TO DO -
A line belongs in the answer only if it contains the word "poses"; copy every such line from the listing below.
----------------------------------------
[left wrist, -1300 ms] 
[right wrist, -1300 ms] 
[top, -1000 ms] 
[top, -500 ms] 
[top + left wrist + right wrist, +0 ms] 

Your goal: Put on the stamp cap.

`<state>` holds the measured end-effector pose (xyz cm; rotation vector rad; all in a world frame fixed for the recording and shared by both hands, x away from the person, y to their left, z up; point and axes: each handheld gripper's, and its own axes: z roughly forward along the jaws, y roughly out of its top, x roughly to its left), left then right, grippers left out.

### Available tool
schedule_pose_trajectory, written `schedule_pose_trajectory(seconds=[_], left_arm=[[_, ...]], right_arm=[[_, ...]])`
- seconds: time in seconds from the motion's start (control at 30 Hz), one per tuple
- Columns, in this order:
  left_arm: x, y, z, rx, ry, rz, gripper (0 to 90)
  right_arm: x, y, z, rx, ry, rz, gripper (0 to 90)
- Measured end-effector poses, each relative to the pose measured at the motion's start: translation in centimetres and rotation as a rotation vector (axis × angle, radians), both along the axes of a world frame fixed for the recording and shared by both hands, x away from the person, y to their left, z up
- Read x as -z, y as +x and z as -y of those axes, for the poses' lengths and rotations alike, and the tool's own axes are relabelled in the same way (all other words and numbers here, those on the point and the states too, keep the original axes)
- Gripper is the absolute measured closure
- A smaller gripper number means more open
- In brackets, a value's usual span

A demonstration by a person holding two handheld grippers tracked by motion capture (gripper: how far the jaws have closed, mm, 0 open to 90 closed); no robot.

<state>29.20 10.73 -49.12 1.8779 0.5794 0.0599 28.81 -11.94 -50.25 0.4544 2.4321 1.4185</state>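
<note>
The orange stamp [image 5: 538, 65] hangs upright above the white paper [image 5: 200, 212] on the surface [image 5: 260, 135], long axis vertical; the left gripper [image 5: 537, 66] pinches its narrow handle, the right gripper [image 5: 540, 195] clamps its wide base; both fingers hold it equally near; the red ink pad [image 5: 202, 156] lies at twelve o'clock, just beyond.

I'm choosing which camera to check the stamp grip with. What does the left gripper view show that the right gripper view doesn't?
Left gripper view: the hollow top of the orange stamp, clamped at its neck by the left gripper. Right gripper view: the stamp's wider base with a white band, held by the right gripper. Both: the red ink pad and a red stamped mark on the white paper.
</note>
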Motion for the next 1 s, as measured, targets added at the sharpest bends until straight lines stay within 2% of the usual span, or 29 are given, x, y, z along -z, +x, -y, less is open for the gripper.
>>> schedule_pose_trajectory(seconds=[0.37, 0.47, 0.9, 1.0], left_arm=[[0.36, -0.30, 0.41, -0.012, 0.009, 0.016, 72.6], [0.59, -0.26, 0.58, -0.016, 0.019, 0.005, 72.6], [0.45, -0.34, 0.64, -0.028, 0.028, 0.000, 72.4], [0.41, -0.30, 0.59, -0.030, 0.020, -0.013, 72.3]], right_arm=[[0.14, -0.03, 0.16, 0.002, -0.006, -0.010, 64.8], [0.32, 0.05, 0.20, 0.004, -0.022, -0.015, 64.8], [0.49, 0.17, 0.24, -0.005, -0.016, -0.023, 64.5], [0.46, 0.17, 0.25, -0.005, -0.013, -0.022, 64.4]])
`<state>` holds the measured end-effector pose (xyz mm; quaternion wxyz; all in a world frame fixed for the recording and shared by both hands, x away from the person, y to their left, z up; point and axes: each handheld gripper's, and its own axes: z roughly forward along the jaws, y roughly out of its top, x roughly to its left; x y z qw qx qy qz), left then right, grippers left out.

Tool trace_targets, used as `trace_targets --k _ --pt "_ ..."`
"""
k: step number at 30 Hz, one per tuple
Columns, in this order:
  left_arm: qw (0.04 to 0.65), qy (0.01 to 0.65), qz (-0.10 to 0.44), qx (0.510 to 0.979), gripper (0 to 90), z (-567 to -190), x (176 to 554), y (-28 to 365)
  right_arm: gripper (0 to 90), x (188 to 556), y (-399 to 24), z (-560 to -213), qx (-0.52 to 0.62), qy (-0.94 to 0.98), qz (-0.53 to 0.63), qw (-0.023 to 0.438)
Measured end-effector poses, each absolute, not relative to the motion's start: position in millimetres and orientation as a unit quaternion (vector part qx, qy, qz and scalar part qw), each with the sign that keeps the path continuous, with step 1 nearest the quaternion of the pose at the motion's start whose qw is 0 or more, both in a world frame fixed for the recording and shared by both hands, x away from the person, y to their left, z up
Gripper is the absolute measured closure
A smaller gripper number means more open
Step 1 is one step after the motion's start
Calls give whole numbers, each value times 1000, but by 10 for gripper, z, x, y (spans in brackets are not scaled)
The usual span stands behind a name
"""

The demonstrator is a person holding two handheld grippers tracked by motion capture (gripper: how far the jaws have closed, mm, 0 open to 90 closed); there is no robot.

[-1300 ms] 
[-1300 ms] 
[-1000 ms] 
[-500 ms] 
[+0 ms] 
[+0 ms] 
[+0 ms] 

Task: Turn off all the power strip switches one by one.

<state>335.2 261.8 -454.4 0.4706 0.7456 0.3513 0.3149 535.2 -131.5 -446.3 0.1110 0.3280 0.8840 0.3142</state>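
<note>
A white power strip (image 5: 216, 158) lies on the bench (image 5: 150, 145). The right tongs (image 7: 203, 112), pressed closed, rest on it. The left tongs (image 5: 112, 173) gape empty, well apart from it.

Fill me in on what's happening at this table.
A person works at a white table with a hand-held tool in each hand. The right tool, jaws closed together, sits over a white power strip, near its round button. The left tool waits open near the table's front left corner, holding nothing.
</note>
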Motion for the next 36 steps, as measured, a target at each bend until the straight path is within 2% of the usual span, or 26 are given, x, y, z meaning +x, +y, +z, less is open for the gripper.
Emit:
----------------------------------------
SOLVED PROBLEM -
- Measured end-effector poses, each relative to the pose measured at the motion's start: translation in centimetres and rotation as a rotation vector (axis × angle, radians), both along the axes of a world frame fixed for the recording and shared by both hands, x away from the person, y to their left, z up
- Read x as -z, y as +x and z as -y of those axes, for the poses' lengths and rotations alike, and the tool's own axes are relabelled in the same way (all other words and numbers here, those on the point and the states too, keep the original axes)
Measured end-effector poses, each absolute, not relative to the motion's start: position in millimetres and orientation as a unit quaternion (vector part qx, qy, qz and scalar part qw), each with the sign that keeps the path continuous, with step 1 nearest the quaternion of the pose at the motion's start whose qw is 0 or more, both in a world frame fixed for the recording and shared by both hands, x away from the person, y to their left, z up

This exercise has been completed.